The publication paradigm extends a previously reported user workflow that organizes the development, maintenance, and extension of modeling projects [2]. This publication workflow is managed from a user modifiable GUI that controls analysis, comparison, and peer reviewed electronic publication of computational models and simulation results. The GUI provides access to a model publication database that includes a structured narrative (Introduction, Methods, Results, Discussion), accounts for the micro-evolution of a model, while also giving a framework for exploration of the model as a tutorial. The GUI also automatically creates a project record by tracking all models, simulation configurations, and results of a given research project as well as maintaining a graph of ancestry during the lifetime of a model.
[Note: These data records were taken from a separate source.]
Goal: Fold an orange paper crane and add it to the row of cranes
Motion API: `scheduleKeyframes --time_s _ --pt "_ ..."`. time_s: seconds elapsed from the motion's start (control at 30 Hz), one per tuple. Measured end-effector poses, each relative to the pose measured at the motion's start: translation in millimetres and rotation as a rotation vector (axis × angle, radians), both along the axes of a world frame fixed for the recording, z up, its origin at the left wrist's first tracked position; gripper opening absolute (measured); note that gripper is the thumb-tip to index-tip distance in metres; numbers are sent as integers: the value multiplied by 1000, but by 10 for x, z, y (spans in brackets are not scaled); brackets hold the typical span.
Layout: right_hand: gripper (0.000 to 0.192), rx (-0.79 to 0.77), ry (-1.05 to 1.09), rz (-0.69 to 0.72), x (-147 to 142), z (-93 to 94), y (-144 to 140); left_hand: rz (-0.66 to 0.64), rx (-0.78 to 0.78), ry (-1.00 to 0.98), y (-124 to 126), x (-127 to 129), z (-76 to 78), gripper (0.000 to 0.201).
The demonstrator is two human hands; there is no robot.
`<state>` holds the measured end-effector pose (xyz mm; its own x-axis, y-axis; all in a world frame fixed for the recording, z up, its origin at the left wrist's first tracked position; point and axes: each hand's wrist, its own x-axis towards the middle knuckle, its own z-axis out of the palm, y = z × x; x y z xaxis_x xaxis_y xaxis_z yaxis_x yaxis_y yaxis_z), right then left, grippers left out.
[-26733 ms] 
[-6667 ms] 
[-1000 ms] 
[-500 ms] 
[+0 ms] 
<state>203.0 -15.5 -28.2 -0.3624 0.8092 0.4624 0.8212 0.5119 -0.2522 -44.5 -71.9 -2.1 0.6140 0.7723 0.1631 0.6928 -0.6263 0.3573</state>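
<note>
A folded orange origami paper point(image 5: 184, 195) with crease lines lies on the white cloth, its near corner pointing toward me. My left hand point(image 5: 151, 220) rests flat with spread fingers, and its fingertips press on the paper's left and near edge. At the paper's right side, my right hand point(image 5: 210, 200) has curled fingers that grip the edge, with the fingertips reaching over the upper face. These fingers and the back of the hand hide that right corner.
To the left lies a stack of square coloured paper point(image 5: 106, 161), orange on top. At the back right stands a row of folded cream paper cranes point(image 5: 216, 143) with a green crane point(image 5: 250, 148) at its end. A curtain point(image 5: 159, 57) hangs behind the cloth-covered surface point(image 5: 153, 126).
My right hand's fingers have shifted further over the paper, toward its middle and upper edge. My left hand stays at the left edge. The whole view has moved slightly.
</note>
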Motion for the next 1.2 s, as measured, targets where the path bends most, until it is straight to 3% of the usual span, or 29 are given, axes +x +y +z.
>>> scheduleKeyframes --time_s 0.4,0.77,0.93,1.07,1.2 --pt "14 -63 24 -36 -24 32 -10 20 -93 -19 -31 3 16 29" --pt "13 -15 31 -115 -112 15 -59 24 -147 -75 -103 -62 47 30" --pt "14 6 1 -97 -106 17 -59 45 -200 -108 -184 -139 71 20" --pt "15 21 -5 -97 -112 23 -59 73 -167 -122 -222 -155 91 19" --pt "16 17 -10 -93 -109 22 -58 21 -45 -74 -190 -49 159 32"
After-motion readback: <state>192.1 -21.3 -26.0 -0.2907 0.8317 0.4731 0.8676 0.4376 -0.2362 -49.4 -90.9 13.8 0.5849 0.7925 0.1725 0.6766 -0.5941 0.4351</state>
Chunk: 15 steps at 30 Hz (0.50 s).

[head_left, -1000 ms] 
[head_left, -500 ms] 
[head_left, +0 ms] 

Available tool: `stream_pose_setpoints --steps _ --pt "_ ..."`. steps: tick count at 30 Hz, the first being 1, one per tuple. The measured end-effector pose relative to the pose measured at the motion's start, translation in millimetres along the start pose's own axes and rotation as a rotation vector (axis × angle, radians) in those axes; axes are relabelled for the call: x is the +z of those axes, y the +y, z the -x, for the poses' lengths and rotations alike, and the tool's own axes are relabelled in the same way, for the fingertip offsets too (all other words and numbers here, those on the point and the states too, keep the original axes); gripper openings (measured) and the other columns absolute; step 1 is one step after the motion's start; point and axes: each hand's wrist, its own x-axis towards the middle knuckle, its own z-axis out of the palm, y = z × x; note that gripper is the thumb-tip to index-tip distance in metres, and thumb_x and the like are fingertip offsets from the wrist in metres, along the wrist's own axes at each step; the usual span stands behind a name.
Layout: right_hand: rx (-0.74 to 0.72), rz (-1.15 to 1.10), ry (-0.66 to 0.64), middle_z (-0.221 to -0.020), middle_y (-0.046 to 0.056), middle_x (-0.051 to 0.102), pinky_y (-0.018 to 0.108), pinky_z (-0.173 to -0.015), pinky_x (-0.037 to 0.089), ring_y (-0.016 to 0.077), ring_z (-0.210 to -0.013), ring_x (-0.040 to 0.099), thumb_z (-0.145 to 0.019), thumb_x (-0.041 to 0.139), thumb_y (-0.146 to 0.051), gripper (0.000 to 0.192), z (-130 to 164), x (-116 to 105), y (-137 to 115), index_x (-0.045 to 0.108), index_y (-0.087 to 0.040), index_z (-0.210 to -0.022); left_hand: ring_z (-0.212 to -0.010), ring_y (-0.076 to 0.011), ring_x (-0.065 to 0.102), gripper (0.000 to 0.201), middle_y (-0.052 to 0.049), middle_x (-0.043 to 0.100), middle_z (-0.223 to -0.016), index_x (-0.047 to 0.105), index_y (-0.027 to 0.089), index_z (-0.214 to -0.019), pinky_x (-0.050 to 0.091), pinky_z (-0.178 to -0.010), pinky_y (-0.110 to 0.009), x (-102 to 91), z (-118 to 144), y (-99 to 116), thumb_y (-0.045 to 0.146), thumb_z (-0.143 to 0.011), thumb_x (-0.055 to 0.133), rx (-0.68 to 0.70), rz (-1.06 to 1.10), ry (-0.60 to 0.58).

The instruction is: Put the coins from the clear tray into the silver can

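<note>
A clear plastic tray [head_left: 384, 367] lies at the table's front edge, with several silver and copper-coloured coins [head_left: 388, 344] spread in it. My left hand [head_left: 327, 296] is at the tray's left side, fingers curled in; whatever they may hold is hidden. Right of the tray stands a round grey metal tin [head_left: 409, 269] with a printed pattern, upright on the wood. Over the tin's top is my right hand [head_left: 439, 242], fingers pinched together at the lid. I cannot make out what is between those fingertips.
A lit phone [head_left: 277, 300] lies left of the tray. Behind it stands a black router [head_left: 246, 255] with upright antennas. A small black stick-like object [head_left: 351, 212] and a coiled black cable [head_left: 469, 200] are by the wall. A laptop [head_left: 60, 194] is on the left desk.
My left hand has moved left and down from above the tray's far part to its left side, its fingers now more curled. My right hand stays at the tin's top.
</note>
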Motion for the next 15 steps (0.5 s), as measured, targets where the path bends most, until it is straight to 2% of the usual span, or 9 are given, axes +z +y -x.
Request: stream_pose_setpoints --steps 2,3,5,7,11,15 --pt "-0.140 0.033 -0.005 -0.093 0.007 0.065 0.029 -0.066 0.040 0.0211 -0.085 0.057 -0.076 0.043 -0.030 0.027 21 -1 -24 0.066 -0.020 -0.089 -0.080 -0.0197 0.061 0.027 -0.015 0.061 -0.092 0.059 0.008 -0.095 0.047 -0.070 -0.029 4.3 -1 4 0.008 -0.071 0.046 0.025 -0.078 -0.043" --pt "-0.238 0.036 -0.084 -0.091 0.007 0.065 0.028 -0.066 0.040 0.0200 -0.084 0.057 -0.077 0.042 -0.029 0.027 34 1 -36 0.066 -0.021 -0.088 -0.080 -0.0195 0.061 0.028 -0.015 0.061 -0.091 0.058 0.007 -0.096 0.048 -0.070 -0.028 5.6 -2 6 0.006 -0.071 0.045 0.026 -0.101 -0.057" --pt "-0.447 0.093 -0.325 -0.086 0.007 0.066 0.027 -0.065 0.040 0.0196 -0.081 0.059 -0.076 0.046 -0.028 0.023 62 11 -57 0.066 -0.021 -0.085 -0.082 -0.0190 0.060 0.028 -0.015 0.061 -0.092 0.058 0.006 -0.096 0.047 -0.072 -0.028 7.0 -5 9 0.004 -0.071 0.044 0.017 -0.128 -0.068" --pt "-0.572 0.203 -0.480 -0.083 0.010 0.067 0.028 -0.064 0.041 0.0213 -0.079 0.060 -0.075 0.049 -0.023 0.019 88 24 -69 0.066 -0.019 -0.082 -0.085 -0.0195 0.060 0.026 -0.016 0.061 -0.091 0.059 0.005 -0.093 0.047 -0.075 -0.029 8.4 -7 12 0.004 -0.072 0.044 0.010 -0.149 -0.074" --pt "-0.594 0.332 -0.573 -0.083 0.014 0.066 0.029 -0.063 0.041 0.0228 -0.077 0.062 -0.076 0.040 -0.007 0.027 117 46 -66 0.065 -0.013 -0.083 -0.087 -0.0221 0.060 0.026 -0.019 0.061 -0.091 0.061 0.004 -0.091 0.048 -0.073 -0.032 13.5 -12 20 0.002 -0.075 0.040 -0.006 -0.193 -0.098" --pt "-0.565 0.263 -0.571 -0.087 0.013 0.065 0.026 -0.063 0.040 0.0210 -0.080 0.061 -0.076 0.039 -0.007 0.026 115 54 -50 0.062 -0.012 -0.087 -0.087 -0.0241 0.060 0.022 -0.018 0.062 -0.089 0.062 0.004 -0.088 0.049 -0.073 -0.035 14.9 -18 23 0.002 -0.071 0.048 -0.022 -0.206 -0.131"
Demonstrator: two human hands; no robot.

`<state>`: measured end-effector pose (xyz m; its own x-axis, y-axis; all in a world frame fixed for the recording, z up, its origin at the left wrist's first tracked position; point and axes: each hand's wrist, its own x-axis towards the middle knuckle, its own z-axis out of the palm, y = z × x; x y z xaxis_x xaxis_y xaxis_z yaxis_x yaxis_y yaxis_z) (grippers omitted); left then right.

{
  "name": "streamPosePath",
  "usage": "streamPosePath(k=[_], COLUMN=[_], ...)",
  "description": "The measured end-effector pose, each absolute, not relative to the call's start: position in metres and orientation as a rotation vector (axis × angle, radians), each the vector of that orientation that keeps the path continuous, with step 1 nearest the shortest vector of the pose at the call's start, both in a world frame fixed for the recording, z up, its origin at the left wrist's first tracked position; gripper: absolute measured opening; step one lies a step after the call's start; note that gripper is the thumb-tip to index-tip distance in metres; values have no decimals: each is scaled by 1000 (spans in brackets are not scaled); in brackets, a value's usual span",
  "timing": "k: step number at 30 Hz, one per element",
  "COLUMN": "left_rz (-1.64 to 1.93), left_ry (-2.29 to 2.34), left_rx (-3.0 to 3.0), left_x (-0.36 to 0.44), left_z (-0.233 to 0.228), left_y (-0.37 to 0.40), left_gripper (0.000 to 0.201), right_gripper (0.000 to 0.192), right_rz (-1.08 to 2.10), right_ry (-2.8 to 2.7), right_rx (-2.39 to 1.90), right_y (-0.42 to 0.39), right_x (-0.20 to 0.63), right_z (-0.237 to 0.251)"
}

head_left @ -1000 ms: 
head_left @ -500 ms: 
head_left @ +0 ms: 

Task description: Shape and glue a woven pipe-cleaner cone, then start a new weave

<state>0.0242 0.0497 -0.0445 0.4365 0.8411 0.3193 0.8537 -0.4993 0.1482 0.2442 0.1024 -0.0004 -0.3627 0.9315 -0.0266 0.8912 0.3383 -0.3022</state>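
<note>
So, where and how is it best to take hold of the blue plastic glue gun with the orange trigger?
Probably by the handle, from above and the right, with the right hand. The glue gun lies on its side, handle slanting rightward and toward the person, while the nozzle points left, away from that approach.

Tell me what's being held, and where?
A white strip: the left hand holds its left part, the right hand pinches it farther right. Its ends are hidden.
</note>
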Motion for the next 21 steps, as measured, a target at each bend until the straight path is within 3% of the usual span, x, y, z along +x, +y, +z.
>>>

A user will be able to select for publication the interesting parts of a project record that in their view represent the important outcomes of the modeling effort. Operationally, the GUI contains a library of frames of reference populated by an investigator with reference to model history, including new results and observations. Manuscript submission pushes the complete graph of ancestry (including dead ends and reference frames) to an external database where it becomes available for review. The initial stage of review will be semi-automatic, determining, for example, the eccentricity of core model parameters. The peer-reviewer is then freed to focus on the frames of reference that validate a model as a precursor to the novel aspects of a project (including the narrative). Once published the system supports a wiki-like interactive discussion of a model and its results, and also makes the model available for modification and expansion. A macro-evolution tracking mechanism will track lineage across publications as a new form of attribution and impact measurement.


This publication paradigm provides a mechanism for the ordered evaluation, sharing, and evolution of “Community Models” of components and parts of the nervous system, including author attribution and lineage tracking.


Research supported by NIH grants 2 RO1 NS049288-5 and 3 R01 NS049288-06S1 to UTHSCSA.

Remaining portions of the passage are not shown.